One of the preeminent events for harness racing horses in North America, the race was held annually at Roosevelt Raceway until it closed down in 1988. From 1988 to 1994, the race changed locations several times, from Yonkers Raceway (Yonkers, New York) to Freestate Raceway to Rosecroft Raceway (both in Maryland).  In 1995, it moved to The Meadows Racetrack in the Pittsburgh, Pennsylvania area.  In 2004, the race was supposed to be moved back to Yonkers Raceway.  However, due to construction at the track, the race was moved to Harrington Raceway in Delaware, where the event was held in 2004 and '05. The race moved back to Yonkers Raceway in November 2006.  The 2015 edition was raced at Yonkers on September 5 for a total purse of US$500,000.

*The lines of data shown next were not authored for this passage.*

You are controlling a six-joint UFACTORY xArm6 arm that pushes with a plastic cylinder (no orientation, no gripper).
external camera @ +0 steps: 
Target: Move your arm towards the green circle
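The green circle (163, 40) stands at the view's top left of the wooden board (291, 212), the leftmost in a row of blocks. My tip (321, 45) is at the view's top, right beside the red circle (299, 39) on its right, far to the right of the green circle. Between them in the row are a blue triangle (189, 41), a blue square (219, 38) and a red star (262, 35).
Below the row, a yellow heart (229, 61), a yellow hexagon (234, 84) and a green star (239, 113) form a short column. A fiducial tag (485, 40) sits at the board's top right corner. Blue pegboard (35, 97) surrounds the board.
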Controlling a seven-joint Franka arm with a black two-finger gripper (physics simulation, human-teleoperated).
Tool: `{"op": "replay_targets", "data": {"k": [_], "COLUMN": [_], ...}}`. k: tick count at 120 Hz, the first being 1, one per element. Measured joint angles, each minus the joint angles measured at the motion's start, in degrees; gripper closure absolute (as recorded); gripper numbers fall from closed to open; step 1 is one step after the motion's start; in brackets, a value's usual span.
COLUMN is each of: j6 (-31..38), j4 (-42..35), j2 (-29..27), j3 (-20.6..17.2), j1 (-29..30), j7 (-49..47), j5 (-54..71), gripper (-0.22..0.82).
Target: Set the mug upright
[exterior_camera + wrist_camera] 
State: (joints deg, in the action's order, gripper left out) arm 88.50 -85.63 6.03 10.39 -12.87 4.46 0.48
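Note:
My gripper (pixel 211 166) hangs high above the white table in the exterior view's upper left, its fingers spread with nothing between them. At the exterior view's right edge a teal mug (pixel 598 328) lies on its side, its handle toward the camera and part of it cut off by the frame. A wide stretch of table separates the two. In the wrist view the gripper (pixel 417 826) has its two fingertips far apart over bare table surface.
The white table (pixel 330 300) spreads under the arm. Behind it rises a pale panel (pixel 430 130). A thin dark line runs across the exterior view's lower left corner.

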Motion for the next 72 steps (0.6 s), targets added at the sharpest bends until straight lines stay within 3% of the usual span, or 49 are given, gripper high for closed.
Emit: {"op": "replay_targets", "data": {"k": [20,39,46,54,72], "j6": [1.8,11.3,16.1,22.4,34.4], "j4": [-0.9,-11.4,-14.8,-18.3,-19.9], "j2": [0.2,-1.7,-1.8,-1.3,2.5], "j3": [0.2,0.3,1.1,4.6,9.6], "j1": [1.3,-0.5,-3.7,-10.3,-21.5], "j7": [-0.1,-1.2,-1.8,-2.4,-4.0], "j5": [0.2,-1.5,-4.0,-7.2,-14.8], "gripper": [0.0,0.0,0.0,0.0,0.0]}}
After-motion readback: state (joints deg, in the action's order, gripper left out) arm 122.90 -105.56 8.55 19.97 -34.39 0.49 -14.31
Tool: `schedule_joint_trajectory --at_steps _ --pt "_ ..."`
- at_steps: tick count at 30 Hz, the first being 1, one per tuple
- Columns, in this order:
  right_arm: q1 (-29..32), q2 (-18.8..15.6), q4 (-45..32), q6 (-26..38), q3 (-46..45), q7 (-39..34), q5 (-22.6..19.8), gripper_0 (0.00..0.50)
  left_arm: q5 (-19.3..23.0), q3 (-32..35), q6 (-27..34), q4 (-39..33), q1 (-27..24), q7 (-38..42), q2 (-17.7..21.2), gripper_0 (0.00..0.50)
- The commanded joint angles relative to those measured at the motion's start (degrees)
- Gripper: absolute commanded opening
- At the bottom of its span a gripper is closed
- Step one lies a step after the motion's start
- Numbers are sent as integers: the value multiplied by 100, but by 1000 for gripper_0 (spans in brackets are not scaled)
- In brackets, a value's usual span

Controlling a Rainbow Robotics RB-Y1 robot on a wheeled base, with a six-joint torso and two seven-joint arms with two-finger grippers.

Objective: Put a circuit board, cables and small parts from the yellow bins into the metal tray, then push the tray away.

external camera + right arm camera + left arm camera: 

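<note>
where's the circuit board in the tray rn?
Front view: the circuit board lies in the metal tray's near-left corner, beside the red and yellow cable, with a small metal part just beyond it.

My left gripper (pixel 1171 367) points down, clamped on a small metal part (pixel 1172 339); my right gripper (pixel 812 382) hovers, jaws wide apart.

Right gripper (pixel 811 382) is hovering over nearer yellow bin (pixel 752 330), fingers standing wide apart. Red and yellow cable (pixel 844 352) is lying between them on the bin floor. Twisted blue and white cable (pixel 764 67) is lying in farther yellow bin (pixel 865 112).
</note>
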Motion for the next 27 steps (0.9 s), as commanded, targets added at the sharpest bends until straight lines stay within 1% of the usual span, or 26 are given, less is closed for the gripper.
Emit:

Much like the Little Brown Jug, the Messenger was raced in heat events, meaning a horse had to win an elimination heat and the final on the same day to be declared the winner. Starting from 2006 at Yonkers, there will be eliminations, if necessary, one week prior to the event.

Locations
1956–1987 - Roosevelt Raceway
1988, 2006–present - Yonkers Raceway
1989 - Freestate Raceway
1990–1994 - Rosecroft Raceway
1995–2003 - The Meadows Racetrack and Casino
2004–2005 - Harrington Raceway & Casino

Records
 Most wins by a driver
 8 – John Campbell (1986, 1987, 1990, 1994, 1995, 1998, 2000, 2004)

 Most wins by a trainer
 8 – Billy Haughton (1956, 1967, 1968, 1972, 1974, 1975, 1976, 1985)

 Stakes record
 1:50 3/5 – Allamerican Ingot (2002)

Messenger Stakes winners

References

Yonkers Raceway
Harness races in the United States
Harness races for three-year-old pacers
Messenger Stakes winners
Horse races in New York (state)
United States Triple Crown of Harness Racing
Sports in Yonkers, New York
Recurring sporting events established in 1956
1956 establishments in New York (state)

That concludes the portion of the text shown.